§ **Problem details**:
Aside from the pictures, the entries should be given again exactly.

Records from a data source

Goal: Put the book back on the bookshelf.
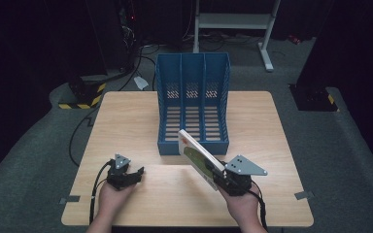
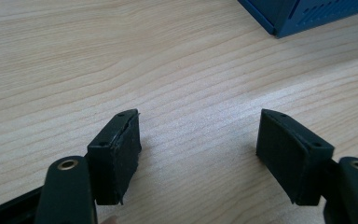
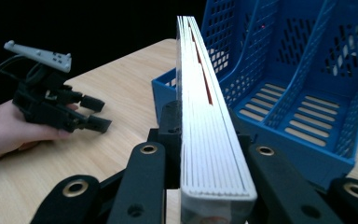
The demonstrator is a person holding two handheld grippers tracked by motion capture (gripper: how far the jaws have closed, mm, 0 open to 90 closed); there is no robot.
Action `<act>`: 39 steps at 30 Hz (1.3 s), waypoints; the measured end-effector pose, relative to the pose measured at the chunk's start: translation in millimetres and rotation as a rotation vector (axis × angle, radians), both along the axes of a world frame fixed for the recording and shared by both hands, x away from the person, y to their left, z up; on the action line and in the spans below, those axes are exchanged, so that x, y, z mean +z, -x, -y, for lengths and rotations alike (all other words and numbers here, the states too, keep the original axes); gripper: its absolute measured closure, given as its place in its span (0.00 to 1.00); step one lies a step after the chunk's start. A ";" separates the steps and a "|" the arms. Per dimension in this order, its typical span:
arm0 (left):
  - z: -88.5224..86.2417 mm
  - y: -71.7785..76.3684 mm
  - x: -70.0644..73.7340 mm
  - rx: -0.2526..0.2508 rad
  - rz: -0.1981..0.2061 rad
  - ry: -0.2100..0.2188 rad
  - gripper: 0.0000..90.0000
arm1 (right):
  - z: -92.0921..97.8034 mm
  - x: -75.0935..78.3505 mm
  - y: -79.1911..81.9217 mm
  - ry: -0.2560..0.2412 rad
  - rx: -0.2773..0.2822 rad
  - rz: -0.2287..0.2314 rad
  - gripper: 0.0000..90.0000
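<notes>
A thin book with a white and green cover is held tilted, spine edge up, just in front of the blue three-slot file rack. My right gripper is shut on the book's lower end. In the right gripper view the book's page edge runs away from the right gripper towards the rack. My left gripper rests low over the wooden table at the front left, jaws open and empty. It also shows as the left gripper over bare wood and as the left gripper farther off.
The rack's corner lies ahead and right of the left gripper. Behind the table stand a metal frame and floor cables. A yellow-black striped block sits on the floor at the left. Tape marks flag the table's front corners.
</notes>
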State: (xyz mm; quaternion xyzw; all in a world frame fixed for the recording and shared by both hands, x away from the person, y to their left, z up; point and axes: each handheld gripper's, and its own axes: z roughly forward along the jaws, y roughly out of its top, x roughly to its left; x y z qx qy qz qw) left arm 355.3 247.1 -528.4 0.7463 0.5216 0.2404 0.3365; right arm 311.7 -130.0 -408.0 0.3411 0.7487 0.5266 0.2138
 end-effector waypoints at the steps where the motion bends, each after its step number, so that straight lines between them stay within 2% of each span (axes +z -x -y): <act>1: 0.0 0.0 0.0 0.000 0.000 0.000 0.34 | 0.9 1.3 -1.1 -0.006 -0.004 0.003 0.84; 9: -0.1 0.0 0.0 -0.001 -0.001 0.001 0.34 | 8.7 18.8 -10.2 -0.017 -0.048 0.025 0.84; 20: 0.0 -0.6 0.3 -0.011 -0.004 -0.002 0.34 | 25.6 28.1 -30.3 -0.033 -0.139 0.028 0.84; 27: 0.1 -0.8 0.4 -0.011 -0.004 -0.003 0.34 | 28.7 37.5 -40.0 0.007 -0.182 0.056 0.84; 35: 0.1 -0.7 0.5 -0.012 -0.004 -0.005 0.34 | 33.0 41.5 -62.1 -0.004 -0.237 0.034 0.84; 39: 0.1 -0.7 0.4 -0.012 -0.003 -0.005 0.34 | 33.9 43.4 -76.5 0.007 -0.273 0.025 0.84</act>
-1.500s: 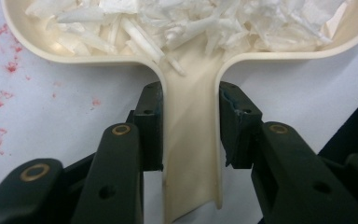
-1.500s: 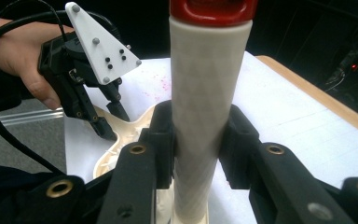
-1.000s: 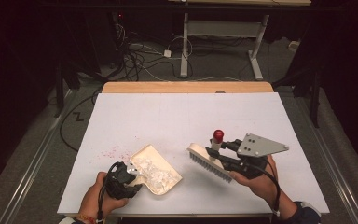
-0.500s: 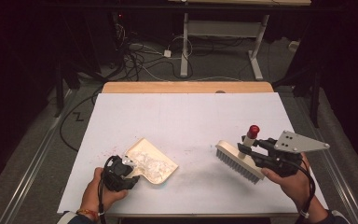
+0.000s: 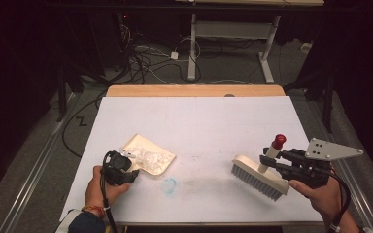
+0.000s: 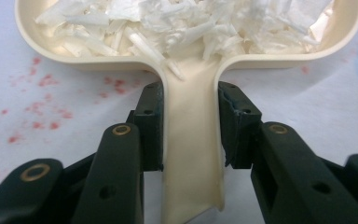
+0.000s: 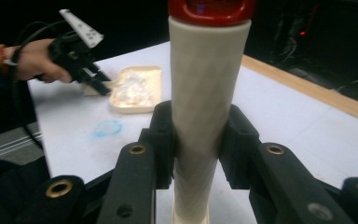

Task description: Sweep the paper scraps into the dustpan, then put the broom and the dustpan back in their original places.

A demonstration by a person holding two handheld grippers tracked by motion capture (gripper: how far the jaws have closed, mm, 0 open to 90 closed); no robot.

§ **Response to the task**:
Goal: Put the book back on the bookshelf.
The demonstrator is a person holding two handheld grippers tracked by motion capture (gripper: how far the jaws have closed, mm, 0 open to 90 closed); there is no robot.
Action `<act>`: 39 steps at 30 Hz (1.3 s), waypoints; the measured end-effector pose, relative to the pose measured at the chunk's start: translation in millimetres and rotation as a rotation vector (axis × angle, radians), both along the axes of a world frame fixed for the recording and shared by both hands, x away from the person, y to their left, z up; on the action line and in the spans below, those axes are exchanged, so that x, y, z mean +z, -x, -y, for lengths and rotations alike (all other words and numbers here, the states too, keep the original axes); gripper: its absolute measured closure, given as its place in its span (0.00 to 1.00); step one lies a step after the chunk's start. A ";" separates the steps and a "|" the arms. Per dimension in this order, its typical span:
arm0 (left):
  - z: -88.5224..86.2417 mm
  - y: -71.7785..76.3684 mm
  - x: -70.0644..73.7340 mm
  - rx: -0.2526..0.2508 rad
  - rz: -0.1981..0.2061 rad
  - ry: -0.2100..0.2188 rad
  - gripper: 0.0000..90.0000
arm1 (right):
  - z: -92.0921..97.8034 mm
  - x: -75.0935..78.3505 mm
  - y: -79.1911..81.9217 mm
  - ry: -0.2560..0.2412 rad
  - rx: -0.2773..0.2822 rad
  - rz: -0.2287..0.2314 rad
  - gripper: 0.0000..90.0000
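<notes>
A thin book with a white and green cover is held tilted, spine edge up, just in front of the blue three-slot file rack. My right gripper is shut on the book's lower end. In the right gripper view the book's page edge runs away from the right gripper towards the rack. My left gripper rests low over the wooden table at the front left, jaws open and empty. It also shows as the left gripper over bare wood and as the left gripper farther off.
The rack's corner lies ahead and right of the left gripper. Behind the table stand a metal frame and floor cables. A yellow-black striped block sits on the floor at the left. Tape marks flag the table's front corners.
</notes>
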State: (xyz mm; quaternion xyzw; all in a world frame fixed for the recording and shared by both hands, x away from the person, y to their left, z up; point and axes: each handheld gripper's, and its own axes: z roughly forward along the jaws, y roughly out of its top, x roughly to its left; x y z qx qy qz qw) left arm 355.3 247.1 -528.4 0.7463 0.5216 0.2404 0.3365; right arm 311.7 -130.0 -408.0 0.3411 0.7487 0.5266 0.2138
 end-effector waypoints at the steps where the motion bends, each after its step number, so that straight lines between them stay within 2% of each span (axes +z -x -y): <act>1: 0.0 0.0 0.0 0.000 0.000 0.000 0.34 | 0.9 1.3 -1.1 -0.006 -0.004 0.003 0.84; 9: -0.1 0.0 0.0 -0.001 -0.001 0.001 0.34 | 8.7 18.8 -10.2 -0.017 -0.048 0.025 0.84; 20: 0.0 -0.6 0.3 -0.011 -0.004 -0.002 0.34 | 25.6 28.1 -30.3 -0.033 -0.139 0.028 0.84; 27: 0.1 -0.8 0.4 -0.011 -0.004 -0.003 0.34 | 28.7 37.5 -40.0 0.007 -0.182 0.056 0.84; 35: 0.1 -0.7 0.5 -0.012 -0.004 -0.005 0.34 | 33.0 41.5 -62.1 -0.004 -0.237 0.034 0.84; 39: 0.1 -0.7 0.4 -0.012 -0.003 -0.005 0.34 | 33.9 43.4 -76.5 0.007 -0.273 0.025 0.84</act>
-1.500s: 
-1.500s: 
-1.000s: 
-0.500s: 
+0.000s: 
+0.000s: 
+0.000s: 

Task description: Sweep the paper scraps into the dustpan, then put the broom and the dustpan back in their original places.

A demonstration by a person holding two handheld grippers tracked by motion capture (gripper: how far the jaws have closed, mm, 0 open to 90 closed); no robot.

That is the complete output for this exercise.